Action 5: Avoid Premature Reporting
One natural yet disappointing outcome of generalising topics discussed during the information gathering and the relatively heavy reliance on highly aggregated data and simplistic analysis is the too-fast-too-soon decisions on tools. The other reason for making premature decisions when selecting and configuring one or more tools is to quickly please senior-level managers and executives. Despite the rigorous methods used to choose the tools, trials and proofs-of-concept, the reality is that some vendors will convince the organisation that they have the best tool, and the “out-of-the-box” slogan gets things going for a while until the honeymoon is over. Such an unfortunate outcome is not the vendor’s fault. The root cause for such faulty outcomes is the mechanism to gather and process the information leading to the generalisation and the way data were compiled, analysed and presented, missing the first crucial steps as explained above. Since almost all tools have some form of reporting capabilities (now sold more like “ANALYTICS”), within 6 to 12 months, the organisation would have customised numerous reports. After a typical period of one year, the organisation realises that nothing has changed regarding efficiency, an increase in profits, or better serving the Customer. Further, the organisation realised that the so-called “Analytics” was no more than simple averaging, per cent and simplistic calculations but fairly robust visualisation of data with little or no “ANALYTICS”.
Examples of poor decisions in the context of Action 5 can fill a dictionary-thick book. Reports and dashboards show daily or monthly satisfaction of call centres where the gauge never moves a few ticks below the max. The reason is mainly the generalisation and simplistic calculations; the score for “Answering the Customer call is 4.9, 4.92 or 4. 96 out of a total scale of 5 reported every week or every month. No one questions that the score will NOT be much different when one averages 3000, 2700, or 2800 data points (e.g., time to respond to a Customer’s call). Further, no one questions what the number means from an operational dynamics standpoint.

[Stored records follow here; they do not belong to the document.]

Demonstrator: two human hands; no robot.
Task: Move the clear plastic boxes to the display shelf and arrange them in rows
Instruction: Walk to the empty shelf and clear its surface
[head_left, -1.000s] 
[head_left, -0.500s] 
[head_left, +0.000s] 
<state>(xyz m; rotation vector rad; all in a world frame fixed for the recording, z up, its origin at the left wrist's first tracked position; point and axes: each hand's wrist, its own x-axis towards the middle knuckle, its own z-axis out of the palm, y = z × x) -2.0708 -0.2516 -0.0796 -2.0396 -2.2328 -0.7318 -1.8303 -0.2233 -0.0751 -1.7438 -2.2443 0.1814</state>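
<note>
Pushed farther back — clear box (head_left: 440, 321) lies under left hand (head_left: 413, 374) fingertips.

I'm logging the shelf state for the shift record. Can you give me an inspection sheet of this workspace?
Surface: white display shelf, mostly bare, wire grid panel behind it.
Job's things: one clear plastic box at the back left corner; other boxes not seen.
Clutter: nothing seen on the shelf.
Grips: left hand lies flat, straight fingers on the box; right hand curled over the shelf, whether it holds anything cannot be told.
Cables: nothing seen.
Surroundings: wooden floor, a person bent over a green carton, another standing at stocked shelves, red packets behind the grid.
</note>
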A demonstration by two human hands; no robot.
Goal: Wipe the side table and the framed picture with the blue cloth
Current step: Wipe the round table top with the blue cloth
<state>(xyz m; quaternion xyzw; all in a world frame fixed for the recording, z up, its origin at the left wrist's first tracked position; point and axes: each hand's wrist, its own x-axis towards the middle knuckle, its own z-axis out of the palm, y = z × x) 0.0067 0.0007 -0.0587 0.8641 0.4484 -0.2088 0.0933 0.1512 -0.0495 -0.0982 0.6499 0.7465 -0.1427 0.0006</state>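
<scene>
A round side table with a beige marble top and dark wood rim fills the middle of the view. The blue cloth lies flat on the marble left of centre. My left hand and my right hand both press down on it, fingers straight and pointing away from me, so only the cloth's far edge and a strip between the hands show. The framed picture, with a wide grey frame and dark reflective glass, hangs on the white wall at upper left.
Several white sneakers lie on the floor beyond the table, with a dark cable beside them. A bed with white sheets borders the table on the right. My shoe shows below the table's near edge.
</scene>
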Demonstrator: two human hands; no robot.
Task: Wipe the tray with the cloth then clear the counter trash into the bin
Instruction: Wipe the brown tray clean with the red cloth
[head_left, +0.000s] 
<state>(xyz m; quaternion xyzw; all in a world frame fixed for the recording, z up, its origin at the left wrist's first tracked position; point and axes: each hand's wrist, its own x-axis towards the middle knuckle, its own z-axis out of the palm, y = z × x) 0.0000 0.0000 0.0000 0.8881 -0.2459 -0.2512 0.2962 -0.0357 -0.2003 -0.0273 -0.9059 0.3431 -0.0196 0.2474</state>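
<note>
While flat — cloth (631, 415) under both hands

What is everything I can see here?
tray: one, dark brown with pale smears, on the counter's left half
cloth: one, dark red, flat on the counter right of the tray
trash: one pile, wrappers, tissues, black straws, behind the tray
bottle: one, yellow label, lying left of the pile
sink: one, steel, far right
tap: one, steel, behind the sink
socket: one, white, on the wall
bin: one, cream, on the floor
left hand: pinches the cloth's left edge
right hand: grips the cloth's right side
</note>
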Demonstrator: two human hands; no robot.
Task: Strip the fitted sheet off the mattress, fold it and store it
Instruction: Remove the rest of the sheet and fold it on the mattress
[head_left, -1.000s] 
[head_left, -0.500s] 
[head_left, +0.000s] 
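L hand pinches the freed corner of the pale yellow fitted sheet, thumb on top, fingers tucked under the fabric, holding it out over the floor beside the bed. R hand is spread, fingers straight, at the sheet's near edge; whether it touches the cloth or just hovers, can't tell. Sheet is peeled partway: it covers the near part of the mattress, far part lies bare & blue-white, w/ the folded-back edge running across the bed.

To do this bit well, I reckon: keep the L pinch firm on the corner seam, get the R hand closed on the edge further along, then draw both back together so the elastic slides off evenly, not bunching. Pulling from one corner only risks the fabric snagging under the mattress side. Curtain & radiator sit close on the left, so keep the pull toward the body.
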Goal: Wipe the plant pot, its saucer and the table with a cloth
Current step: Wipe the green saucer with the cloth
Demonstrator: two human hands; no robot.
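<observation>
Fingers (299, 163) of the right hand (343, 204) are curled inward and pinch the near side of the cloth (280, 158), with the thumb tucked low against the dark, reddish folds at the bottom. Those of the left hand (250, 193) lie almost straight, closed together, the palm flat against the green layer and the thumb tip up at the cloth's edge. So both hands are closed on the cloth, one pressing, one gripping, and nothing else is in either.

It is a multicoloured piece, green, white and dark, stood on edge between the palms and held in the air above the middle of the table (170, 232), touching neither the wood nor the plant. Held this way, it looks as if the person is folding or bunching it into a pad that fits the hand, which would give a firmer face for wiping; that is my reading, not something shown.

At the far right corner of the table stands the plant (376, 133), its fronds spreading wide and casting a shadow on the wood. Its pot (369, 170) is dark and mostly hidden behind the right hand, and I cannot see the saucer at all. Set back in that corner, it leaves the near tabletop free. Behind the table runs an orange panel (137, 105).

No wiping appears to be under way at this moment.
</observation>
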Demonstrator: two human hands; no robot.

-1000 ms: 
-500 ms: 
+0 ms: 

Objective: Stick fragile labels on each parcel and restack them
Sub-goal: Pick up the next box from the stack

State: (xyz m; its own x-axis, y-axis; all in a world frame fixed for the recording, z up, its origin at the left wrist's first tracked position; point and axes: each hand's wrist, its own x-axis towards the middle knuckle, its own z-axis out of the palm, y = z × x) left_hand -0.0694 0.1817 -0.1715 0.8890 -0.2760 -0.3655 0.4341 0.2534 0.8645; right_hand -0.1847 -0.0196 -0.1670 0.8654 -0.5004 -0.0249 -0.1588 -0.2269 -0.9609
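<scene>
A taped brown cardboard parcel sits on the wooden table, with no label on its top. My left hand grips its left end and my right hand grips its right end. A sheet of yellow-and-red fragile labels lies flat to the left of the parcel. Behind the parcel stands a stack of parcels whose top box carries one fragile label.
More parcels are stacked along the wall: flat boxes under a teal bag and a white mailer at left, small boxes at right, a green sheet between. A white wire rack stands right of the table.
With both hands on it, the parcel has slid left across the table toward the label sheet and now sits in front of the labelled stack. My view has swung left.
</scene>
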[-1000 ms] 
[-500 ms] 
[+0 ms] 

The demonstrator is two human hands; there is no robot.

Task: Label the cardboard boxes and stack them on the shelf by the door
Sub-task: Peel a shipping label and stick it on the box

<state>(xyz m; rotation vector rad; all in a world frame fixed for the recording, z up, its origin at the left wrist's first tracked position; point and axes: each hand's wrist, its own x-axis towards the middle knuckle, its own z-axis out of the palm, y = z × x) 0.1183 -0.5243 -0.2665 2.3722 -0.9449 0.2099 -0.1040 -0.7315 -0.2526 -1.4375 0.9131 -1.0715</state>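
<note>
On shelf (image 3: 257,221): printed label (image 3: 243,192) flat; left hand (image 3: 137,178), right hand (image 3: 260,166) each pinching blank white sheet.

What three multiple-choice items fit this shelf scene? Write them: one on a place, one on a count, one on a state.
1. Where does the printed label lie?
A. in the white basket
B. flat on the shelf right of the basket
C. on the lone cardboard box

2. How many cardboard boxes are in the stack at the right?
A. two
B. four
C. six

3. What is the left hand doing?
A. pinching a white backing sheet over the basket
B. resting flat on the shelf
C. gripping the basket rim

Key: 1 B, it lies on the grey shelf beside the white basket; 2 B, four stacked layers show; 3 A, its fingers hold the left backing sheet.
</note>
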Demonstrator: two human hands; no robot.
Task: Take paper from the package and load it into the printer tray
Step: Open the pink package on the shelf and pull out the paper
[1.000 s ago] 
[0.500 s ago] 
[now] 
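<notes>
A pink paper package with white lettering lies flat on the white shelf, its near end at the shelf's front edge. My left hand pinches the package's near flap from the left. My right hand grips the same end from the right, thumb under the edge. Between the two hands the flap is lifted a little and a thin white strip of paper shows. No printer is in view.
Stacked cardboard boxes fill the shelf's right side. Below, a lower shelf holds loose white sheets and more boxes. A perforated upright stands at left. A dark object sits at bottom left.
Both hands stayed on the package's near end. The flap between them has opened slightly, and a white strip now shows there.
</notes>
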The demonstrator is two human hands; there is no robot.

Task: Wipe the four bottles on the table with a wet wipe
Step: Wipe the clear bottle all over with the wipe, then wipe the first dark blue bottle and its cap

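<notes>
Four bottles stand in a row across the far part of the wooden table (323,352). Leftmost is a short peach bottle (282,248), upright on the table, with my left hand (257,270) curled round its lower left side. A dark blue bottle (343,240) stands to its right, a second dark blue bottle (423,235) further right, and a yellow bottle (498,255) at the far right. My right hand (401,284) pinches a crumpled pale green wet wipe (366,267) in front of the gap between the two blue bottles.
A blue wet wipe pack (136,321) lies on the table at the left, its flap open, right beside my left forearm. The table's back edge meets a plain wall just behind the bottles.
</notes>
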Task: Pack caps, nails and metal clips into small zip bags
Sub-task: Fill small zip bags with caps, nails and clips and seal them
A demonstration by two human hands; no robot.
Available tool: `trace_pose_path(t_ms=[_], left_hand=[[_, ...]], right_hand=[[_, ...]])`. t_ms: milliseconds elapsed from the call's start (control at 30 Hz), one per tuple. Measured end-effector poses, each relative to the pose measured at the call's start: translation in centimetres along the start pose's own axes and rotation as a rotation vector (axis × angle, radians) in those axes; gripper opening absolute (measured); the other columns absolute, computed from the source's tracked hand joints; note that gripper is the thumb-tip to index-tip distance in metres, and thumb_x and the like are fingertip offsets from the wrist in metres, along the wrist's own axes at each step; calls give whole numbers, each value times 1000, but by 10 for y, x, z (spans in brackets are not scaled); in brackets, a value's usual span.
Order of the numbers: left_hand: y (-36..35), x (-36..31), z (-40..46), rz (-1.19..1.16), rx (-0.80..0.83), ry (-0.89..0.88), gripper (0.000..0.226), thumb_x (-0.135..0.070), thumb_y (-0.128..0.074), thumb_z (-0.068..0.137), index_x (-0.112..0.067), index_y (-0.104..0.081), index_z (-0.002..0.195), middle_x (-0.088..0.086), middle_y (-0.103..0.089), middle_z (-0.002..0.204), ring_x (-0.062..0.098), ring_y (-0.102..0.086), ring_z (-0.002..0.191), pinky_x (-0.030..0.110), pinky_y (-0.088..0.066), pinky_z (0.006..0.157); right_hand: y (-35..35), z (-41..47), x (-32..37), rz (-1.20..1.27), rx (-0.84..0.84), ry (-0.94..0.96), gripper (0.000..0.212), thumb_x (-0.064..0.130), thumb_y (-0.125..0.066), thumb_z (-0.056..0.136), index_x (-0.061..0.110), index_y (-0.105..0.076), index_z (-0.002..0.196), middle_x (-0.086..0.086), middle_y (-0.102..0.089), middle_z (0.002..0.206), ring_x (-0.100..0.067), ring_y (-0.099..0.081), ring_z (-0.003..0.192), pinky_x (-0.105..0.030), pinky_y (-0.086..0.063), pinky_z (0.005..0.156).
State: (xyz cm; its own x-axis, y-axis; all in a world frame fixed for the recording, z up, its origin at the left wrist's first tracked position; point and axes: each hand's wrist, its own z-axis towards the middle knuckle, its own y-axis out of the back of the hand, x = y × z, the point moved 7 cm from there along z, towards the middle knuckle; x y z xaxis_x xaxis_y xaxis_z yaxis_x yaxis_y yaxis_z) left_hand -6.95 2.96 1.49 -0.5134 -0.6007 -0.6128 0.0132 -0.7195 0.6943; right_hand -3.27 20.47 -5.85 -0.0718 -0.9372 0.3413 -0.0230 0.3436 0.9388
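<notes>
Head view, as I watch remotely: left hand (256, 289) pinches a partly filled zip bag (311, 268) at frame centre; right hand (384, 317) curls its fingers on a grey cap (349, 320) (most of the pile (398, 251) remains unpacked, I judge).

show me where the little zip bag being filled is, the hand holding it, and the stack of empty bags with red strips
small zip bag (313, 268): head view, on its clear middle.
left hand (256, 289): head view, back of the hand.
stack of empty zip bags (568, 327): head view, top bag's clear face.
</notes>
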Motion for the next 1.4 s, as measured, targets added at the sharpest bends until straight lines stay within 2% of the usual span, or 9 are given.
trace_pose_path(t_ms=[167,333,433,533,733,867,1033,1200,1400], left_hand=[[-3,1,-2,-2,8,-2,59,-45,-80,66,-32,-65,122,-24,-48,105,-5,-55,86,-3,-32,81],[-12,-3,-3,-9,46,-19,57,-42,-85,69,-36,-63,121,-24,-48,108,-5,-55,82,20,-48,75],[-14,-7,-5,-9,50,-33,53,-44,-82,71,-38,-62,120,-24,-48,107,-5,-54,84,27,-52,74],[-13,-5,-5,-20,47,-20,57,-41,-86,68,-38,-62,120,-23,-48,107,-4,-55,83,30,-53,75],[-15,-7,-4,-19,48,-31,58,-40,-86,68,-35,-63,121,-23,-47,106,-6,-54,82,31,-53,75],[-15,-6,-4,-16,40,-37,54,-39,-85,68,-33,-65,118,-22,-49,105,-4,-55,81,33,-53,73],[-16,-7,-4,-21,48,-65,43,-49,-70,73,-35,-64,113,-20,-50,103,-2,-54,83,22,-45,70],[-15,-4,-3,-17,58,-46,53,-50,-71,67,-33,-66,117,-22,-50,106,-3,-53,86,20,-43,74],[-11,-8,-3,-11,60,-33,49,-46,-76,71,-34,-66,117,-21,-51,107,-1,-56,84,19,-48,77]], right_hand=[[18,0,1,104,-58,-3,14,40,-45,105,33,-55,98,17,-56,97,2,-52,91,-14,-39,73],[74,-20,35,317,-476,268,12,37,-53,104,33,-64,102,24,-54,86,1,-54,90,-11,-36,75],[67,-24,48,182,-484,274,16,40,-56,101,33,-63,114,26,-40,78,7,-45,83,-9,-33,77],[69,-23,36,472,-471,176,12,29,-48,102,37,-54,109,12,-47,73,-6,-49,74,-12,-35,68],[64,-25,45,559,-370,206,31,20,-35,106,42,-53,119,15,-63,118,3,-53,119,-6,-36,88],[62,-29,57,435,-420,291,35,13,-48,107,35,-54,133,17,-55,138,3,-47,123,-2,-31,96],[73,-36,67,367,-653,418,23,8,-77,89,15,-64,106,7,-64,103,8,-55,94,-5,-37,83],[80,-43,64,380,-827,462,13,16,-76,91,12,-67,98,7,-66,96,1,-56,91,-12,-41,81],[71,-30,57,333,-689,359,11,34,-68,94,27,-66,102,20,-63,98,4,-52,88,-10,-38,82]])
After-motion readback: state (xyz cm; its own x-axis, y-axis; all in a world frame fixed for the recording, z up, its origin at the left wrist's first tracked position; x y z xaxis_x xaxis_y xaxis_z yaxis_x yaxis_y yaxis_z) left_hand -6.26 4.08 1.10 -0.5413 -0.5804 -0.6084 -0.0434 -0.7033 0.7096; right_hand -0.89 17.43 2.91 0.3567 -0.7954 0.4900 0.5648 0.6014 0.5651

In most cases, the average numbers are measured from when the phone rings to when an operator lifts that handset (i.e. the call centre staff say: “Hi, my name is Joe, how can I help?”). One wonders if the executives know the dashboard does not meet customer needs. Such misleading reporting is “ALL GOOD” since everything is always GREEN, which Go2Cab calls “Watermelon Reporting; “all green from the outside but red inside!” A member of staff answering the call in 10 seconds has very little to do with whether the call centre has addressed the customer’s needs. The Customer may have been placed on “Hold” for another 5 to 10 minutes per call, and it possibly took ten more calls over 3 days before the call to FULFIL the Customer’s centre managed need. The same is true when dealing with time to clear incidents reported per unit of time (be it a week, month or quarter), sales growth, or customer churn.